Ева отстранилась от Лепра, словно само соприкосновение с мужчиной в эту минуту внушало ей ужас. Она смотрела на своего любовника с враждебной подозрительностью.
– Ложь меня убивает. Может, я тоже шлюха, но зато никогда не лгу. Став твоей любовницей, я ему во всем призналась, в тот же вечер. А вас-то уничтожает как раз правда. Вы хотите, чтобы любовь была красивой авантюрой. Авантюра вам интереснее женщины.
Лепра поправил манжеты, осмотрел себя в зеркале со всех сторон.
– Успокойся, – сказала она, – ты неотразим. Бабы всегда на тебя будут пялиться. Какие же мы дуры!
Он привлек ее к себе, его рука скользнула между платьем и се телом. Он долго гладил ее по спине, ласково, кончиками пальцев.
– Я, по крайней мере, тебе не изменяю, – прошептал он.
– Откуда я знаю?
– Как это? – произнес он, разыгрывая обиду и удивление.
Она приникла щекой к его груди.
– Нет, – сказала она, – я тебе верю. Я отлично чувствую мужчин!
И снова Лепра пронзила эта нелепая боль…
– Ева, – прошептал он. – Ева, мне больно.
Она повернула голову, – от ее коротко стриженых волос исходил запах свежевспаханной земли, растоптанного цветка.

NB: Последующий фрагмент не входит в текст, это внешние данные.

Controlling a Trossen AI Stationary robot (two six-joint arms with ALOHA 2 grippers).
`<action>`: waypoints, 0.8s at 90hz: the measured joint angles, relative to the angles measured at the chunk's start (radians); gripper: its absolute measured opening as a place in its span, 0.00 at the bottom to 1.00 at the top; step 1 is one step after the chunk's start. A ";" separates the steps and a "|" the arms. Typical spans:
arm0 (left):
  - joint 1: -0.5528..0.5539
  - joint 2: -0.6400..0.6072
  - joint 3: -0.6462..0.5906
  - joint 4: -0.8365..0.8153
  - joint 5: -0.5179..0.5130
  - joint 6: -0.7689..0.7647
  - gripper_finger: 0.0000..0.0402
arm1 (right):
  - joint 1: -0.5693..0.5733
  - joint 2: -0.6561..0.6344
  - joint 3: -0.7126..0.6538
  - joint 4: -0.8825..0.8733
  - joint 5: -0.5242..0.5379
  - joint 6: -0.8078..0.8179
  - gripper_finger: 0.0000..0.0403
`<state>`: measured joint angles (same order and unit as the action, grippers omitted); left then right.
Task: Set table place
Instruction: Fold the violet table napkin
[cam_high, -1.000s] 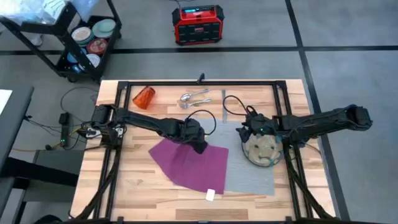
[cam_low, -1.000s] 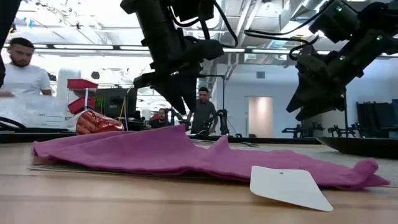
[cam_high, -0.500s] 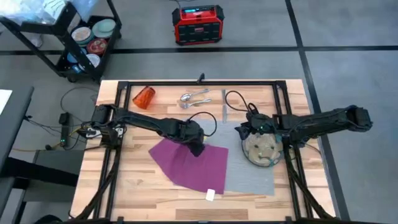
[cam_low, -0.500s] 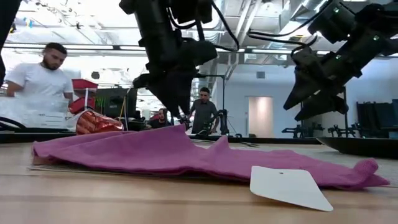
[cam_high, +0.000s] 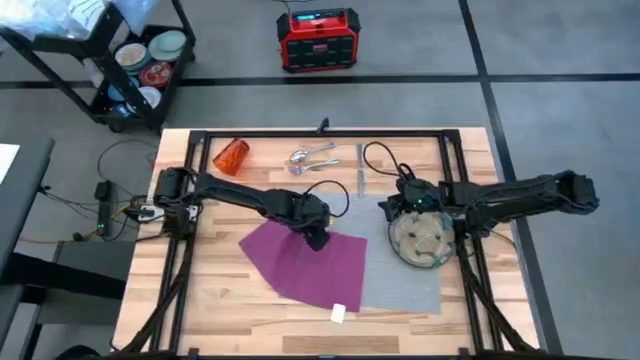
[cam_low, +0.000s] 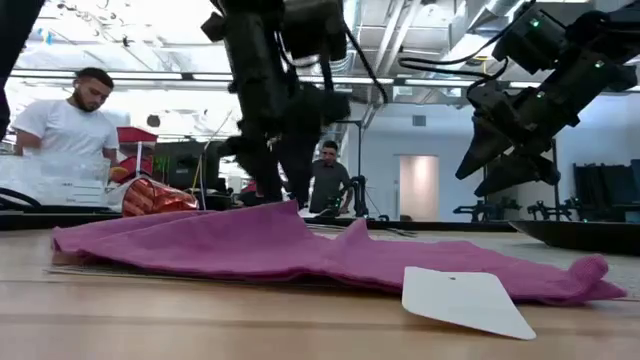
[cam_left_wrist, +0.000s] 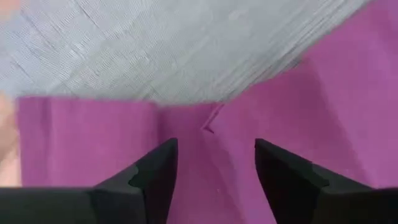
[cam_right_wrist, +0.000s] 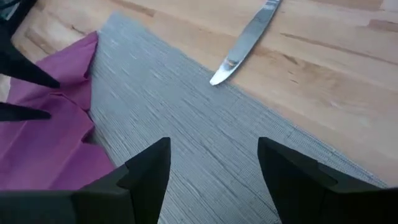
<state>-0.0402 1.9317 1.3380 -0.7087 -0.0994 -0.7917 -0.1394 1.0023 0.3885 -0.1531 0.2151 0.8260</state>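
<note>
The magenta napkin (cam_high: 305, 262) lies spread on the wooden table (cam_high: 200, 300), its right part over the grey placemat (cam_high: 405, 285). My left gripper (cam_left_wrist: 214, 155) is open, fingers pointing down at the napkin's far edge (cam_high: 318, 238), astride a small fold (cam_left_wrist: 208, 124). The patterned plate (cam_high: 420, 242) rests on the placemat's far right. My right gripper (cam_high: 386, 209) hangs open above the placemat (cam_right_wrist: 205, 124), just left of the plate. The orange cup (cam_high: 231, 156) lies on its side at the far left; fork and spoon (cam_high: 312, 157) and knife (cam_high: 360, 170) lie at the far edge. My left gripper stands open over the napkin's far edge (cam_left_wrist: 186, 118), coming from above with one finger on either side of a fold. Whether the fingertips (cam_left_wrist: 163, 163) touch the cloth, I cannot tell.
A small white tag (cam_high: 339, 313) lies at the napkin's near corner. A black rail frame (cam_high: 320, 133) edges the table. Beyond the far edge, people stand in the room, with a red box (cam_high: 317, 38) and a cart (cam_high: 130, 60) on the floor.
My left gripper has gone down toward the napkin's far edge and turned about its wrist, staying open. My right gripper has drawn a little toward the table's left edge, away from the plate's rim. Napkin and plate have stayed where they were.
</note>
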 joint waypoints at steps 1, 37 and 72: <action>0.000 0.006 0.000 0.001 0.005 0.000 0.49 | 0.000 0.000 0.000 0.000 -0.001 -0.003 0.57; 0.002 0.046 0.003 0.016 0.042 -0.045 0.47 | 0.000 0.000 0.000 -0.010 -0.005 -0.026 0.57; 0.002 0.046 0.076 -0.049 0.014 -0.017 0.47 | 0.000 0.000 0.000 -0.012 -0.005 -0.030 0.57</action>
<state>-0.0387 1.9778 1.4139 -0.7575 -0.0849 -0.8085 -0.1394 1.0023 0.3885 -0.1651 0.2100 0.7963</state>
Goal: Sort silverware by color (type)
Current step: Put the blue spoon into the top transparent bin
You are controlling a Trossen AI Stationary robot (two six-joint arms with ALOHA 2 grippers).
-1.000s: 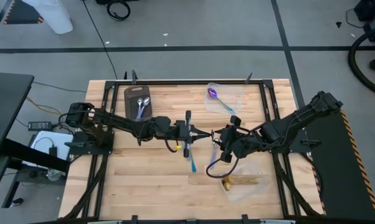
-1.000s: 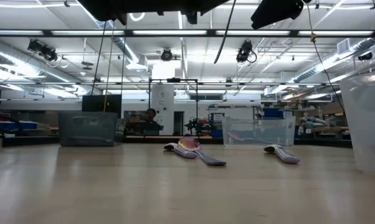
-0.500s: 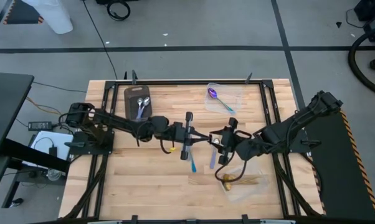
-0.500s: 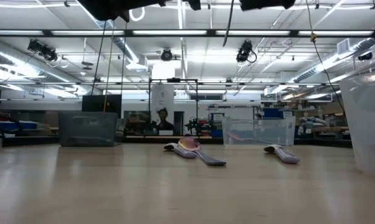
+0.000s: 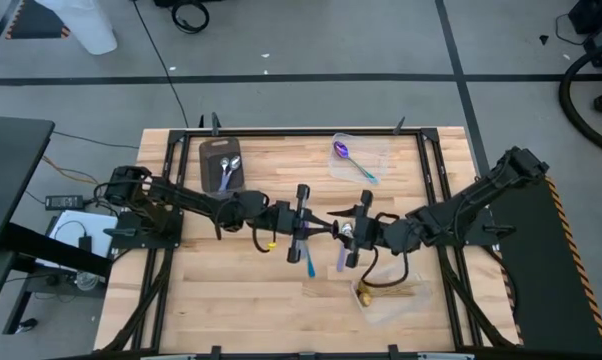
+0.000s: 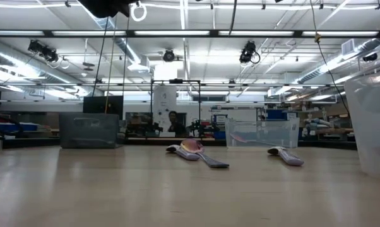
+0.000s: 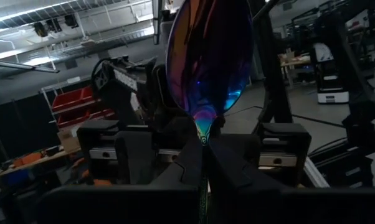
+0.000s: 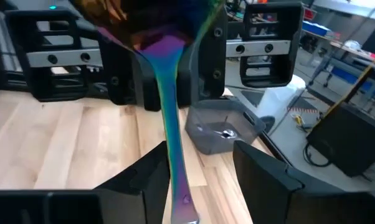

– Почему тебе больно, дорогой?
Он замолчал. Он оскорбил бы ее, спросив, сколько мужчин у нее было до него. Он даже не ревновал. Но она никогда не поймет, что женщину любишь даже в се прошлом, в ее детстве. Продолжая машинально поглаживать Еву по плечу, он думал: «Ей сорок пять, мне тридцать. Через пятнадцать лет ей будет шестьдесят. А мне…» Он закрыл глаза. Он привык за прошедшие полгода, со дня их близости, ощущать, как внезапно на глаза наворачивались непонятные обжигающие слезы, приносившие с собой головокружение, дурноту, тревогу. Любовь без будущего – вот что он держал в своих объятиях.
– Ты это всерьез сейчас сказала? – спросил он.
– Что?
– Насчет своего мужа…
– Да, – сказала она. – Был бы у меня под рукой револьвер, любое оружие… да, я бы его убила.
– Но на трезвую голову…
– На трезвую голову – не знаю… Не думаю… Как только я начинаю размышлять, мне становится его жалко.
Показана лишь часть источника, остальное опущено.